(Collection entries)
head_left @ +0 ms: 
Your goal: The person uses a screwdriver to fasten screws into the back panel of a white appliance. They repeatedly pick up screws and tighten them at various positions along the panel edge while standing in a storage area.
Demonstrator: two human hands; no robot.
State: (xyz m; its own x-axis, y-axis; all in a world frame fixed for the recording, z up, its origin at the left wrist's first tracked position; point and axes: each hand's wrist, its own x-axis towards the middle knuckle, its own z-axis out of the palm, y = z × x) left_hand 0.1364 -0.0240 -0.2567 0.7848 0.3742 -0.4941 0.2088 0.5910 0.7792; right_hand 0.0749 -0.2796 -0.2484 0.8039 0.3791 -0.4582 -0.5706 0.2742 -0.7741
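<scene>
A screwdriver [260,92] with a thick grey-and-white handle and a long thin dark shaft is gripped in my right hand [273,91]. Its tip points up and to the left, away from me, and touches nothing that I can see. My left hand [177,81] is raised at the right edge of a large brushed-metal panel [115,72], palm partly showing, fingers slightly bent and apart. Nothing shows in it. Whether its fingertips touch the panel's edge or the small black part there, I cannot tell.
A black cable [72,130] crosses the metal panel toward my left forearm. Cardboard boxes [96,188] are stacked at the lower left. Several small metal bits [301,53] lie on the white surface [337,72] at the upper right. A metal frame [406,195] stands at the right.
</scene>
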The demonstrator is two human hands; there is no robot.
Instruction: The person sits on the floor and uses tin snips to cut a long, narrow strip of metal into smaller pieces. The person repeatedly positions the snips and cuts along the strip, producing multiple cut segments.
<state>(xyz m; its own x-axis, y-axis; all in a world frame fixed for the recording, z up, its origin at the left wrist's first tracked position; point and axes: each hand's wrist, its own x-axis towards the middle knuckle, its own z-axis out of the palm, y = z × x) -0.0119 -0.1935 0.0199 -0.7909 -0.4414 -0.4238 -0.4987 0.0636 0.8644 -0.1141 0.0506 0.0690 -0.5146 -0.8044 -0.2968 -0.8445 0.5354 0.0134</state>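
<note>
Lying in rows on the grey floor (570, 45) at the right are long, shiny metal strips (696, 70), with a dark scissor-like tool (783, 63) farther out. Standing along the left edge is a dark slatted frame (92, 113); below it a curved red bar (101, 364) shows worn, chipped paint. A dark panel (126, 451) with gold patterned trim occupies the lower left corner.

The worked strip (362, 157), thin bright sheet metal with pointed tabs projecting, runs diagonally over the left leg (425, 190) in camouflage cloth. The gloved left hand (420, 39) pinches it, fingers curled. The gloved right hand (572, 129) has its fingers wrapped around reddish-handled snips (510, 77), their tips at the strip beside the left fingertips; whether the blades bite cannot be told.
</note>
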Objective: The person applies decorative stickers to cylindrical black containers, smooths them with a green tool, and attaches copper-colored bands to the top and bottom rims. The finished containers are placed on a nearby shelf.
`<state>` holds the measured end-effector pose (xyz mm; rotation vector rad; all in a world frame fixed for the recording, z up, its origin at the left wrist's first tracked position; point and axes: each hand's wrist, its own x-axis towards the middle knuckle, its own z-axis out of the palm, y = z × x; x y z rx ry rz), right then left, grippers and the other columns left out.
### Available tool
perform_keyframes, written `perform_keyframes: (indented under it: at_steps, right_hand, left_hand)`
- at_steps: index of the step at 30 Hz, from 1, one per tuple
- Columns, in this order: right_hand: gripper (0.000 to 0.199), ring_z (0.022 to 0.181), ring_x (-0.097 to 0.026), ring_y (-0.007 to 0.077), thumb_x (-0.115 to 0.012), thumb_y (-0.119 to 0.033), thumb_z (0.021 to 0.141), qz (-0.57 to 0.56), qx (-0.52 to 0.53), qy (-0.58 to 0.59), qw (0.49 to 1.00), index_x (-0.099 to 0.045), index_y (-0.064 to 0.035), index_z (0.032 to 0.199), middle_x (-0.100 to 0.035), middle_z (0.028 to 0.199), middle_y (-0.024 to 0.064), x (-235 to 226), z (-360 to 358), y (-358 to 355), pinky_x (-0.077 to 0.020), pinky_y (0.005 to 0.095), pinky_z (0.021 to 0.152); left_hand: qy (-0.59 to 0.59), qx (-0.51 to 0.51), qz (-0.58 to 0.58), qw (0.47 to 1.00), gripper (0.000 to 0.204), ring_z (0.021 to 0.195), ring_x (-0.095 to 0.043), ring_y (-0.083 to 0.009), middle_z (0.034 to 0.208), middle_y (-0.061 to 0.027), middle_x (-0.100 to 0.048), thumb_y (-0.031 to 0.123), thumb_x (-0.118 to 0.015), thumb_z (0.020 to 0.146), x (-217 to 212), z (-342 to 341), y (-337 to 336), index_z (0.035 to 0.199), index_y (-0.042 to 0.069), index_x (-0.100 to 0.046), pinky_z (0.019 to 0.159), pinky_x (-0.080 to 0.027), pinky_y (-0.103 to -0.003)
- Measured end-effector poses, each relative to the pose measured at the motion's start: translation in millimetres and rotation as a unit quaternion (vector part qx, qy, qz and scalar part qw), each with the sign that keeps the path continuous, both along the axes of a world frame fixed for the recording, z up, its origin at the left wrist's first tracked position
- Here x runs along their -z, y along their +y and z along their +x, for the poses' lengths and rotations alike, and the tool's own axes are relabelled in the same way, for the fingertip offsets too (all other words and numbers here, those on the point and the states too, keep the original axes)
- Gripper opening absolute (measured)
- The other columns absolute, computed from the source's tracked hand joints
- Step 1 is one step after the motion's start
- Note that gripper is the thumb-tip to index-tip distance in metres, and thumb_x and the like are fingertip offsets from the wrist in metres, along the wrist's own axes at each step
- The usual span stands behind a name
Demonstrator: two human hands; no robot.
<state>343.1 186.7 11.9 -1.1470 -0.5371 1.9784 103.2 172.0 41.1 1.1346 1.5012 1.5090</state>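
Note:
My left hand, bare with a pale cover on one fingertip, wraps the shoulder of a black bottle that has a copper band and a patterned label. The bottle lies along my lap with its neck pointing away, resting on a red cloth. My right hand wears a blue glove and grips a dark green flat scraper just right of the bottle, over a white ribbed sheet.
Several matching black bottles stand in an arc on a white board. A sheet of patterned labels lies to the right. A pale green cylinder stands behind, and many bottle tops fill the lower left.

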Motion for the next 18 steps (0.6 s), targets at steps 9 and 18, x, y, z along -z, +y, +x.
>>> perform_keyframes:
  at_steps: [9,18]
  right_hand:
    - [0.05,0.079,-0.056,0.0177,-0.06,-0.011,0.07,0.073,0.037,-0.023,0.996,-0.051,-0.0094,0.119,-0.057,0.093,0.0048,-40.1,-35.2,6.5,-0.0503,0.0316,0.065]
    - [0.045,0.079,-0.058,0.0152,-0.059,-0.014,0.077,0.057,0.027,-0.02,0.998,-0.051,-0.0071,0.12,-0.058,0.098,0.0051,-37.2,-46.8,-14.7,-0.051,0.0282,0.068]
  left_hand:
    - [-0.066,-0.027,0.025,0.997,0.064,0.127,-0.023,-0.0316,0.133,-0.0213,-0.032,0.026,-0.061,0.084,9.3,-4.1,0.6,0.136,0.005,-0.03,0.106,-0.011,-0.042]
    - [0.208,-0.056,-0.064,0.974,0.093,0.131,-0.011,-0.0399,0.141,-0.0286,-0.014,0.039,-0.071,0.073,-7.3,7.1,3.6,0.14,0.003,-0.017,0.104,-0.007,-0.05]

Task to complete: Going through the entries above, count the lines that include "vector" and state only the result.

Response: 2